Walker died at home on August 26, 1916.

==Vocation==

At age 21 Walker moved to Eureka, California, where was in lumbering, and later he was a miner in British Columbia, Idaho and Nevada. He began building and contracting in San Francisco about 1870, specializing in mills for mining companies in both the United States and Mexico. He then moved to Santa Barbara, "where he erected some of the first brick blocks in that town." He also erected the Odd Fellows Hall there, as well as the Sterns Building and private residences. He built the first street railway in Santa Barbara, running from the wharf to the Arlington Hotel.
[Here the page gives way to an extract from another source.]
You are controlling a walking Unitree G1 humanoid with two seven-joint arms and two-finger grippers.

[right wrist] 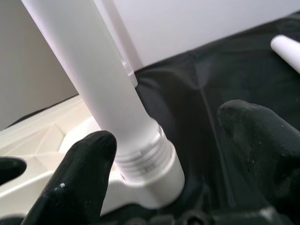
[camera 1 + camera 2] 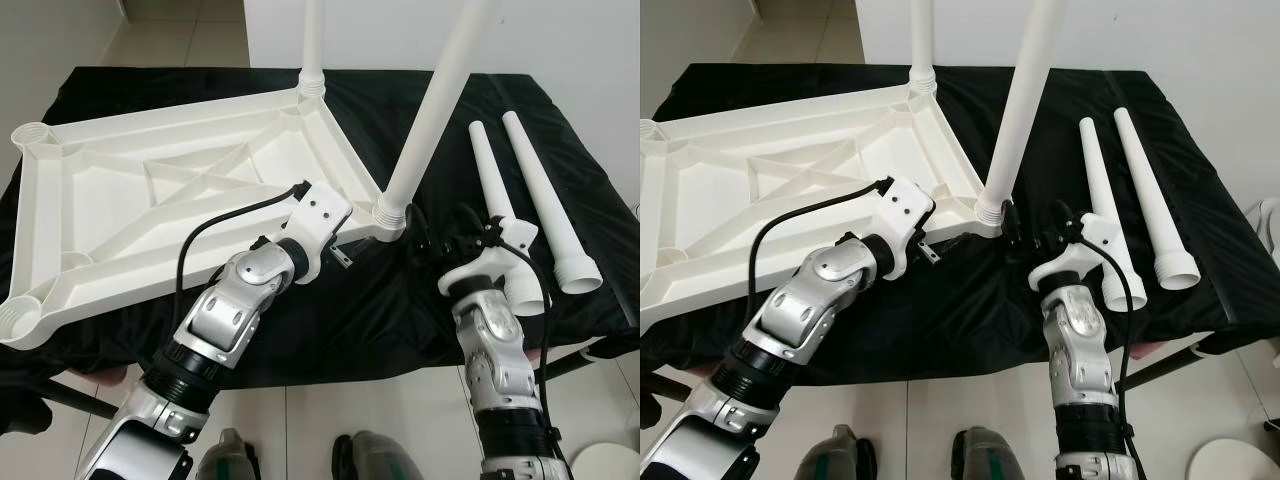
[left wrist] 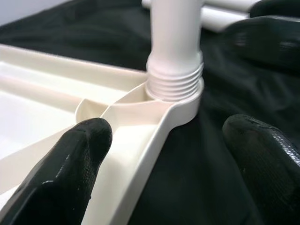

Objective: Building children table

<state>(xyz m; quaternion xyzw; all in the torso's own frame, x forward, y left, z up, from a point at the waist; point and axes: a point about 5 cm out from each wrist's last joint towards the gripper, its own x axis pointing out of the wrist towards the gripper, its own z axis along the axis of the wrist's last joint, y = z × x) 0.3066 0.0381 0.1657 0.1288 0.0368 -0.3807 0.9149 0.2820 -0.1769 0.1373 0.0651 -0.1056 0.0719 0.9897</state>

After relocating to Los Angeles in 1897, Walker built the first street railroad in Pasadena and "had the first large contract of paving in Los Angeles. He also worked on a street railway in Los Angeles. He built the courthouse and the waterworks in Tombstone, Arizona.
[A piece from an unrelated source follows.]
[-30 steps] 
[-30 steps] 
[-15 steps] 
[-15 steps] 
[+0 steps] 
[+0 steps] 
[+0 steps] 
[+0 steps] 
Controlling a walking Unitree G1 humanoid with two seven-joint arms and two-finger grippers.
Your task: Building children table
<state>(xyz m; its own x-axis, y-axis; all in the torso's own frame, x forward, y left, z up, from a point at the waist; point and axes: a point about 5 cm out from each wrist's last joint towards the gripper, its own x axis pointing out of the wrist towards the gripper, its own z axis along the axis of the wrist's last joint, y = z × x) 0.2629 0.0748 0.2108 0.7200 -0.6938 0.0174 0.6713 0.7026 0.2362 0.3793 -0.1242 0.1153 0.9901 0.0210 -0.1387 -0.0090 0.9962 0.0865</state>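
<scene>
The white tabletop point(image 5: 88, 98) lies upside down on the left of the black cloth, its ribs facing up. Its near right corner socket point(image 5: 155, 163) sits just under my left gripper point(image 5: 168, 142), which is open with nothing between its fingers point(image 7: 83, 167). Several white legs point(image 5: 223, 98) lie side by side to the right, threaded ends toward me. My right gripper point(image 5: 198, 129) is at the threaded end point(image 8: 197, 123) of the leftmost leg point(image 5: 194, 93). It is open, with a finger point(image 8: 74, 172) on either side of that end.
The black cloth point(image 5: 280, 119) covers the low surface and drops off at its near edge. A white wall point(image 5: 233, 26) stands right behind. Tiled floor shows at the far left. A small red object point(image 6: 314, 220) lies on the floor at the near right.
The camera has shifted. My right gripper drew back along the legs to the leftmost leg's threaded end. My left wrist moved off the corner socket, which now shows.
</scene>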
He was an inventor, and he patented several devices, including a solar heater, which was "used extensively in Southern California."

==Social activities and politics==

Walker was a member of the Elks Lodge, the Pioneers of Los Angeles, the Masonic Lodge and the Jonathan Club. He was a Presbyterian, and in politics he was a Republican until 1895 and then became a Democrat, running unsuccessfully for city assessor in 1898. He was elected as a Democrat to the Los Angeles City Council in 1900. He served one term. During that time, he "is said to have been instrumental in preventing the Street Railway Corporation from getting the celebrated freight-carrying franchise, which would have allowed freight cars to run on some of the principal streets of the city."

Walker declined to run for reelection to the council but instead announced himself as a Democratic candidate for mayor in 1902; he withdrew from that race in favor of Le Grand Parker. Meredith P. Snyder was nominated and was elected.